1996 Dec 12th: Yvonne Gilford, a 55year-old Australian nurse, is found murdered in her dormitory at the King Fahd military complex in Dhahran, eastern Saudi Arabia. She was stabbed 13 times, battered with a hammer and suffocated. Dec 20th: Saudi police arrest two British nurses, Lucille McLauchlan (31), from Dundee, Scotland, and Deborah Parry (41), of Alton, Hampshire, who are alleged to have used Gilford's bank card to make a series of withdrawals totaling approximately $1,000. Dec 24th: The two women, held at a women's jail in Dammam, near Dhahran, are charged with Gilford's killing.

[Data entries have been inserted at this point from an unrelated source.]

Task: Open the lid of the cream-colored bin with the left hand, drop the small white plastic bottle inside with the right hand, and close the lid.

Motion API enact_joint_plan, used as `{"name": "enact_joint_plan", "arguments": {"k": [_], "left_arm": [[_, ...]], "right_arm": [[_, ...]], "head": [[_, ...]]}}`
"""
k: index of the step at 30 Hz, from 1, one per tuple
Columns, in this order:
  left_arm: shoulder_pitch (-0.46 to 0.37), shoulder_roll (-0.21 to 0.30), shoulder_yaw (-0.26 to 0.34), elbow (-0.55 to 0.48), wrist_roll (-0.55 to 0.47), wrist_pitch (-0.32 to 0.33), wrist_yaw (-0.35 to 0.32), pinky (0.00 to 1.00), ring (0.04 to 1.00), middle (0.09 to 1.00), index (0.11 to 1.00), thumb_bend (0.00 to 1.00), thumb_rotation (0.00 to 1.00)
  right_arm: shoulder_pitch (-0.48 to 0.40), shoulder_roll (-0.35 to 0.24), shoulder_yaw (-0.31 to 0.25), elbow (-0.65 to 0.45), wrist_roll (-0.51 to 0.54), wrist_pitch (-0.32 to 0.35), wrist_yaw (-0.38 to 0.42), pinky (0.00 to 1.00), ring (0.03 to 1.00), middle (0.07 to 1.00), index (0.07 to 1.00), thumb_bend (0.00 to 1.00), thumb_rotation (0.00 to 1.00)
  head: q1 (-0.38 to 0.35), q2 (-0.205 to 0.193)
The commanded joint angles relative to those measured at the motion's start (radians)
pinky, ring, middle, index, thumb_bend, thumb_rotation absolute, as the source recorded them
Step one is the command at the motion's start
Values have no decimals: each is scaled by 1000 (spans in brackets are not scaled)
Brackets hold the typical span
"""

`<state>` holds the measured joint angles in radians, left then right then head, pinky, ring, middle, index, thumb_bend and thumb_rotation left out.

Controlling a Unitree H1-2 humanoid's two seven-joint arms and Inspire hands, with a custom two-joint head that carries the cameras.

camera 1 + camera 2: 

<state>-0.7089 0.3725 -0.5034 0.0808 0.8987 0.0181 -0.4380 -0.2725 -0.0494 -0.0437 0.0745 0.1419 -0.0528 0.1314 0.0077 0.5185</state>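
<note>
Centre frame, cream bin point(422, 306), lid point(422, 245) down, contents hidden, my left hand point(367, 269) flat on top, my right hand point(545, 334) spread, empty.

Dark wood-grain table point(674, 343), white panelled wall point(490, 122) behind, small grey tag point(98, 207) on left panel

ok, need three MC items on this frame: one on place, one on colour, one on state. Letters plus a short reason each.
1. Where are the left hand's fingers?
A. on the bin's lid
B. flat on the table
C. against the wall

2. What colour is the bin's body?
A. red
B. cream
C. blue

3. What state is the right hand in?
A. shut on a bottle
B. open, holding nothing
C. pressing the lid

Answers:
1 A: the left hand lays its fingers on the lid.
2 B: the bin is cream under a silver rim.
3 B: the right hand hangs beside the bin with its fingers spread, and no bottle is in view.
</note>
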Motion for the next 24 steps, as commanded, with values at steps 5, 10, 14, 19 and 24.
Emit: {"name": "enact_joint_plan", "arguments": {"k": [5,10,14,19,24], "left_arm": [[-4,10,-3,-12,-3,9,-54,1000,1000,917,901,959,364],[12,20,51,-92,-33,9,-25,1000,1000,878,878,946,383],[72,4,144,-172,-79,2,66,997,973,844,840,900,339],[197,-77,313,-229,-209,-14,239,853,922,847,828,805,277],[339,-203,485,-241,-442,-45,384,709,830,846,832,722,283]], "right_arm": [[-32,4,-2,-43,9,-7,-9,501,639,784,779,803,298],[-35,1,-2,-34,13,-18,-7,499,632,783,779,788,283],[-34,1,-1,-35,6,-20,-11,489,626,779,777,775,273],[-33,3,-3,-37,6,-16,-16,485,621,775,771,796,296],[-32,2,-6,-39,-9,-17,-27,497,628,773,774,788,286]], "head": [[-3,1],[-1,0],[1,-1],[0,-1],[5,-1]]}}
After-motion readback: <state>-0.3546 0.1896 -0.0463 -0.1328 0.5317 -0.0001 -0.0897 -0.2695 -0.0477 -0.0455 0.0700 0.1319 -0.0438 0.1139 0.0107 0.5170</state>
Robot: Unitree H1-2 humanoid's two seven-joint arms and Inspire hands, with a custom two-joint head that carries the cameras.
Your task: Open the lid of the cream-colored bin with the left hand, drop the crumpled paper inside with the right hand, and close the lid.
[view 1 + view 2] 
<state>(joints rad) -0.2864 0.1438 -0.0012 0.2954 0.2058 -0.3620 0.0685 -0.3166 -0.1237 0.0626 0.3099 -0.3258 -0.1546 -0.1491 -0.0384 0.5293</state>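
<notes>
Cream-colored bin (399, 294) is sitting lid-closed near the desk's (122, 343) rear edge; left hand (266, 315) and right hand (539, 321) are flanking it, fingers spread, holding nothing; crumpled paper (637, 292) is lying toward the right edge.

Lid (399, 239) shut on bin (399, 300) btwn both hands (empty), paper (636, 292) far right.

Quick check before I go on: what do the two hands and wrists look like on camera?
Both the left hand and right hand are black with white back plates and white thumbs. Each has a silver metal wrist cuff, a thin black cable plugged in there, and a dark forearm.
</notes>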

1997 Jan 1st: Saudi police announce that the two Britons have confessed to the murder, citing a lesbian relationship as a motive. Jan 5th: The two women retract the confessions, according to their Saudi defence lawyer, Salah al Hejailan. The women claim false confessions - centering round a furious row over a broken lesbian relationship - were forced out of them. Their defence lawyer, Salah Hejailan, has made it

a condition of the payment that Mr. Gilford repeats to the court earlier assertions that his sister was not a lesbian. The two nurses claim no such relationship existed. Mr Hejailan is also demanding that Mr Gilford joins the defence in calling for the release of all police evidence against the nurses. There is no provision for disclosure under Saudi law, but Mr Hejailan hopes a plea from the nurses and the victim's brother may result in at least the most basic information being released. Jan 6th: The interior ministry denies that the confessions were forced out of the Britons. April 2nd: The defence appeals to the victim's family in Australia to spare the lives of the two Britons if they are found guilty of murder and condemned to be beheaded under Islamic law. May 19th: Trial opens before an Islamic court in Khobar, twin city of Dhahran, in the presence of a British diplomat and lawyers for the defence and the Gilford family. The women plead not guilty. May 26th: The court appeals to the Gilford family to reach a settlement which would lift the threat of a death penalty. It orders a three-week adjournment to allow for a reconciliation. May 28th: The victim's brother, Frank Gilford, says he will not grant mercy if the British nurses are found guilty, citing the brutality of the killing. May 31st: Family members visit the nurses in Dhammam. June 23rd: The court orders a two-week adjournment and seeks to clarify the status of the Gilford family. July 7th: The three-judge panel accepts the right of Frank Gilford to decide whether to lift any death sentence, in keeping with Islamic law. The defence challenges the brother's right to demand the death sentence as the decision must be made unanimously by the family, and the ailing mother is in a nursing home suffering from Alzheimer's disease. July 25th: The Foreign Office voices concern at the conditions at the prison in which the two nurses are being held.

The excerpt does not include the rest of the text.